WORK TO COMPLETE: Here the job is to repeat the listing exactly, but not the pictures in it.

DATA BELOW:
= = = = = = =
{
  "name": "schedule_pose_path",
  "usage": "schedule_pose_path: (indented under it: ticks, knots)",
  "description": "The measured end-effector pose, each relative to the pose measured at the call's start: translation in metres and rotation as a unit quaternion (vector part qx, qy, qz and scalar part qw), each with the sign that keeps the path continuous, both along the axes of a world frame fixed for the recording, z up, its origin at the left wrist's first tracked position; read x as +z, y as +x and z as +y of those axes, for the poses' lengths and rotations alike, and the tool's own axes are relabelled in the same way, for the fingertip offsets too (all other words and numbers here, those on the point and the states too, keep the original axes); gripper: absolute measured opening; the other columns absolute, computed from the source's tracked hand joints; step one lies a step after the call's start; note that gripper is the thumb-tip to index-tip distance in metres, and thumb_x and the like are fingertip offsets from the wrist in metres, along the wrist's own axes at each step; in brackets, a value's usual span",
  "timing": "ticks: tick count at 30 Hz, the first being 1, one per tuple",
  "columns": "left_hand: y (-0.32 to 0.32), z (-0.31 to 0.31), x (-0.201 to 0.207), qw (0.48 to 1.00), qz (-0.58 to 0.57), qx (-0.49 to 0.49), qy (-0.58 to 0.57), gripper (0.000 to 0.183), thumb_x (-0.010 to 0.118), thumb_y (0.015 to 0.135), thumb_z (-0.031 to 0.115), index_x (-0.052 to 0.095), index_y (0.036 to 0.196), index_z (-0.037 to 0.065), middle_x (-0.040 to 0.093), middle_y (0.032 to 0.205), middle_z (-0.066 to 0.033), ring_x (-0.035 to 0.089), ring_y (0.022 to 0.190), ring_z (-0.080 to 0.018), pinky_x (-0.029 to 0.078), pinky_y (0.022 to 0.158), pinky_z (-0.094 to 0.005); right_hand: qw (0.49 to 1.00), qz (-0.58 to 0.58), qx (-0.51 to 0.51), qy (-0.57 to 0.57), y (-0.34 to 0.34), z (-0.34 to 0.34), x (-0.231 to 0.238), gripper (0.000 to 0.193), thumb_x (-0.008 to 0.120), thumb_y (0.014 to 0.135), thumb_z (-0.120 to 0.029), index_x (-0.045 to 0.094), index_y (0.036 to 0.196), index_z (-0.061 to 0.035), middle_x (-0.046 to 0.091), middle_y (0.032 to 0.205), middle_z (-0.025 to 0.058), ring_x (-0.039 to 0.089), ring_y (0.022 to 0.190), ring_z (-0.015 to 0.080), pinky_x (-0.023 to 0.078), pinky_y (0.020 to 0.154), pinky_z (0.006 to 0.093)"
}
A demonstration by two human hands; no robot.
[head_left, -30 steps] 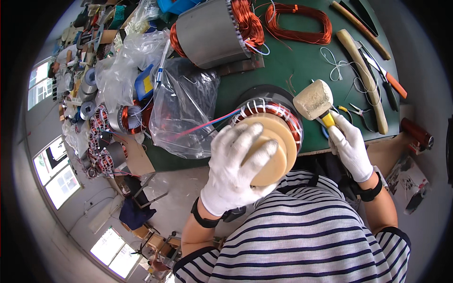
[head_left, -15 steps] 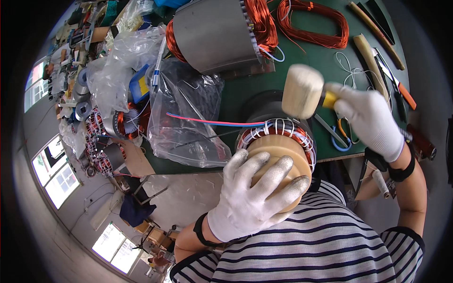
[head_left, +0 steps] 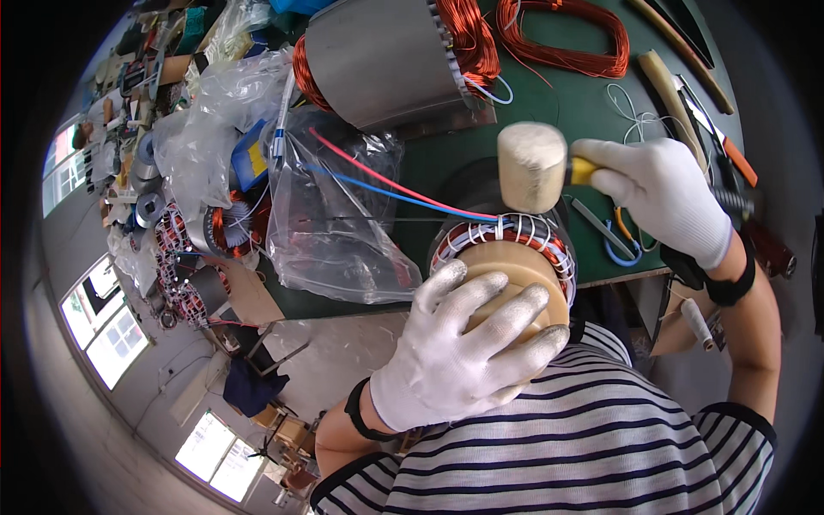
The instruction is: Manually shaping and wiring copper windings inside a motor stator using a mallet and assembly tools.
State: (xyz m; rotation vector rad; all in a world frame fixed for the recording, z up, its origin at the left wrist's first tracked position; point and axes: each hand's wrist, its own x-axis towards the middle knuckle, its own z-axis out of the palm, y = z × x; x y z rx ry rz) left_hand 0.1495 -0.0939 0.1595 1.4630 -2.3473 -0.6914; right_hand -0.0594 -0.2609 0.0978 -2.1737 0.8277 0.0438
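My gloved left hand (head_left: 459,365) is wrapped over a cream-coloured round block (head_left: 506,259), fingers curled across its face. The block sits against the end of a motor stator; around it shows a ring of copper windings (head_left: 551,245) laced with white cord. My gloved right hand (head_left: 665,193) grips a mallet by its yellow-collared handle. The pale mallet head (head_left: 530,167) is just above the top of the winding ring; whether it touches is unclear. A red lead (head_left: 369,169) and a blue lead (head_left: 369,184) run from the lacing out to the left.
A larger grey stator (head_left: 382,64) with copper coils stands at the back, beside a loose copper wire coil (head_left: 562,56). Clear plastic bags (head_left: 335,232) lie left. Blue-handled scissors (head_left: 622,253), wooden sticks (head_left: 674,103) and an orange-handled tool (head_left: 740,163) lie right on the green table.
The mallet has moved slightly left and now shows upright and sharper. The red and blue leads have swung upward and spread apart. My left hand stays on the block.
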Motion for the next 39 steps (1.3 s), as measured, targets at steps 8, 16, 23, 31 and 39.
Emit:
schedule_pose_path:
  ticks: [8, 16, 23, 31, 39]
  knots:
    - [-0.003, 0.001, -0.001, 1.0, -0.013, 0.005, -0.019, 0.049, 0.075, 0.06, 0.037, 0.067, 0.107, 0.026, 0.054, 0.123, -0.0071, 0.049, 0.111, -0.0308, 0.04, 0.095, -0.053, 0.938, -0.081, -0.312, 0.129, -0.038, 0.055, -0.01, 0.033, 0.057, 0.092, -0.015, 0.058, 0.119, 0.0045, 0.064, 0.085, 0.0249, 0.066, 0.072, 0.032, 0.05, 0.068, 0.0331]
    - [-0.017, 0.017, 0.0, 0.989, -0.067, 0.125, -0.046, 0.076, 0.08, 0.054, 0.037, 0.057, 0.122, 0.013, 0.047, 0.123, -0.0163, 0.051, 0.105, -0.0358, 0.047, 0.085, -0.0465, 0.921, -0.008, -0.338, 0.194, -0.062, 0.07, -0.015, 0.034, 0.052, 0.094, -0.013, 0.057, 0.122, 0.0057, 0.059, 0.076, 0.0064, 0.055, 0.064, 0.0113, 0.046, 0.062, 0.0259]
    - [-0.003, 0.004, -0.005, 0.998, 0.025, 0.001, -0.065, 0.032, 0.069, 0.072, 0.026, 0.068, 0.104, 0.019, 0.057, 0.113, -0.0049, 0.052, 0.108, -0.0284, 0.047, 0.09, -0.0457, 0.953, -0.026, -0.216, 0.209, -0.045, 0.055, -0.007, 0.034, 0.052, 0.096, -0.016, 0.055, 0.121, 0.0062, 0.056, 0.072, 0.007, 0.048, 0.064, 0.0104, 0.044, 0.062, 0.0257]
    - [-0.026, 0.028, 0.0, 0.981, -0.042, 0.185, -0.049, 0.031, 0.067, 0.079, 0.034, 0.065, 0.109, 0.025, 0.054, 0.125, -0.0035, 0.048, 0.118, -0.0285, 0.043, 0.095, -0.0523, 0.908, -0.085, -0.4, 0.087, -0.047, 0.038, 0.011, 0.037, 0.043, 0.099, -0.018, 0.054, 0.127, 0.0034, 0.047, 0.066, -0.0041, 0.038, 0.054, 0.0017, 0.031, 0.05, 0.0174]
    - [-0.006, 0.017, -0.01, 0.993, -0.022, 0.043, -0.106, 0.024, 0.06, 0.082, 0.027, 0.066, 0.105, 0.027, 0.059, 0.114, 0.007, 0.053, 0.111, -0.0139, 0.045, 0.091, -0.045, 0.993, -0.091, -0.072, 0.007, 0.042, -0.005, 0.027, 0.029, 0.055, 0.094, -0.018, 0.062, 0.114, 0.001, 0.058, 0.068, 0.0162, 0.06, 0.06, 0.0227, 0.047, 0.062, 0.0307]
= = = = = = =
EXERCISE ANSWER:
{
  "name": "schedule_pose_path",
  "usage": "schedule_pose_path: (indented under it: ticks, knots)",
  "description": "The measured end-effector pose, each relative to the pose measured at the call's start: translation in metres and rotation as a unit quaternion (vector part qx, qy, qz and scalar part qw), each with the sign that keeps the path continuous, both along the axes of a world frame fixed for the recording, z up, its origin at the left wrist's first tracked position; read x as +z, y as +x and z as +y of those axes, for the poses' lengths and rotations alike, and the tool's own axes are relabelled in the same way, for the fingertip offsets too (all other words and numbers here, those on the point and the states too, keep the original axes); gripper: absolute measured opening; the other columns absolute, computed from the source's tracked hand joints; step one lies a step after the call's start; note that gripper is the thumb-tip to index-tip distance in metres, and thumb_x and the like are fingertip offsets from the wrist in metres, along the wrist's own axes at each step; in brackets, a value's usual span",
  "timing": "ticks: tick count at 30 Hz, the first being 1, one per tuple",
  "columns": "left_hand: y (-0.32 to 0.32), z (-0.31 to 0.31), x (-0.201 to 0.207), qw (0.48 to 1.00), qz (-0.58 to 0.57), qx (-0.49 to 0.49), qy (-0.58 to 0.57), gripper (0.000 to 0.183), thumb_x (-0.010 to 0.118), thumb_y (0.015 to 0.135), thumb_z (-0.031 to 0.115), index_x (-0.052 to 0.095), index_y (0.036 to 0.196), index_z (-0.037 to 0.065), middle_x (-0.040 to 0.093), middle_y (0.032 to 0.205), middle_z (-0.066 to 0.033), ring_x (-0.035 to 0.089), ring_y (0.022 to 0.190), ring_z (-0.080 to 0.018), pinky_x (-0.029 to 0.078), pinky_y (0.022 to 0.158), pinky_z (-0.094 to 0.005); right_hand: qw (0.49 to 1.00), qz (-0.58 to 0.58), qx (-0.51 to 0.51), qy (-0.57 to 0.57), y (-0.34 to 0.34), z (-0.34 to 0.34), x (-0.231 to 0.238), gripper (0.000 to 0.193), thumb_x (-0.008 to 0.120), thumb_y (0.014 to 0.135), thumb_z (-0.120 to 0.029), index_x (-0.045 to 0.094), index_y (0.036 to 0.196), index_z (-0.061 to 0.035), middle_x (-0.046 to 0.091), middle_y (0.032 to 0.205), middle_z (-0.025 to 0.058), ring_x (-0.039 to 0.089), ring_y (0.022 to 0.190), ring_z (-0.015 to 0.080), pinky_x (-0.023 to 0.078), pinky_y (0.020 to 0.154), pinky_z (0.006 to 0.093)"
}
A demonstration by two human hands; no robot.
[head_left, -30 steps] 
[head_left, -15 steps] 
[head_left, +0 steps] 
The instruction is: Manually shaping and wiring copper windings inside a motor stator using a mallet and assembly tools.
State: (xyz m; rotation vector rad; all in a world frame fixed for the recording, z up, its origin at the left wrist's first tracked position; point and axes: each hand's wrist, its own x-axis towards the middle knuckle, its own z-axis out of the palm, y = z × x; x y z rx ry rz) left_hand 0.1495 -0.0939 0.1595 1.4630 -2.3473 -0.6914; right_hand -0.0594 -0.2609 0.0978 -2.1737 0.8277 0.0438
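My gloved left hand (head_left: 459,365) is wrapped over a cream-coloured round block (head_left: 506,259), fingers curled across its face. The block sits against the end of a motor stator; around it shows a ring of copper windings (head_left: 551,245) laced with white cord. My gloved right hand (head_left: 665,193) grips a mallet by its yellow-collared handle. The pale mallet head (head_left: 530,167) is just above the top of the winding ring; whether it touches is unclear. A red lead (head_left: 369,169) and a blue lead (head_left: 369,184) run from the lacing out to the left.
A larger grey stator (head_left: 382,64) with copper coils stands at the back, beside a loose copper wire coil (head_left: 562,56). Clear plastic bags (head_left: 335,232) lie left. Blue-handled scissors (head_left: 622,253), wooden sticks (head_left: 674,103) and an orange-handled tool (head_left: 740,163) lie right on the green table.
The mallet has moved slightly left and now shows upright and sharper. The red and blue leads have swung upward and spread apart. My left hand stays on the block.
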Motion for the next 39 steps (1.3 s), as measured, targets at steps 8, 16, 23, 31 and 39.
Emit:
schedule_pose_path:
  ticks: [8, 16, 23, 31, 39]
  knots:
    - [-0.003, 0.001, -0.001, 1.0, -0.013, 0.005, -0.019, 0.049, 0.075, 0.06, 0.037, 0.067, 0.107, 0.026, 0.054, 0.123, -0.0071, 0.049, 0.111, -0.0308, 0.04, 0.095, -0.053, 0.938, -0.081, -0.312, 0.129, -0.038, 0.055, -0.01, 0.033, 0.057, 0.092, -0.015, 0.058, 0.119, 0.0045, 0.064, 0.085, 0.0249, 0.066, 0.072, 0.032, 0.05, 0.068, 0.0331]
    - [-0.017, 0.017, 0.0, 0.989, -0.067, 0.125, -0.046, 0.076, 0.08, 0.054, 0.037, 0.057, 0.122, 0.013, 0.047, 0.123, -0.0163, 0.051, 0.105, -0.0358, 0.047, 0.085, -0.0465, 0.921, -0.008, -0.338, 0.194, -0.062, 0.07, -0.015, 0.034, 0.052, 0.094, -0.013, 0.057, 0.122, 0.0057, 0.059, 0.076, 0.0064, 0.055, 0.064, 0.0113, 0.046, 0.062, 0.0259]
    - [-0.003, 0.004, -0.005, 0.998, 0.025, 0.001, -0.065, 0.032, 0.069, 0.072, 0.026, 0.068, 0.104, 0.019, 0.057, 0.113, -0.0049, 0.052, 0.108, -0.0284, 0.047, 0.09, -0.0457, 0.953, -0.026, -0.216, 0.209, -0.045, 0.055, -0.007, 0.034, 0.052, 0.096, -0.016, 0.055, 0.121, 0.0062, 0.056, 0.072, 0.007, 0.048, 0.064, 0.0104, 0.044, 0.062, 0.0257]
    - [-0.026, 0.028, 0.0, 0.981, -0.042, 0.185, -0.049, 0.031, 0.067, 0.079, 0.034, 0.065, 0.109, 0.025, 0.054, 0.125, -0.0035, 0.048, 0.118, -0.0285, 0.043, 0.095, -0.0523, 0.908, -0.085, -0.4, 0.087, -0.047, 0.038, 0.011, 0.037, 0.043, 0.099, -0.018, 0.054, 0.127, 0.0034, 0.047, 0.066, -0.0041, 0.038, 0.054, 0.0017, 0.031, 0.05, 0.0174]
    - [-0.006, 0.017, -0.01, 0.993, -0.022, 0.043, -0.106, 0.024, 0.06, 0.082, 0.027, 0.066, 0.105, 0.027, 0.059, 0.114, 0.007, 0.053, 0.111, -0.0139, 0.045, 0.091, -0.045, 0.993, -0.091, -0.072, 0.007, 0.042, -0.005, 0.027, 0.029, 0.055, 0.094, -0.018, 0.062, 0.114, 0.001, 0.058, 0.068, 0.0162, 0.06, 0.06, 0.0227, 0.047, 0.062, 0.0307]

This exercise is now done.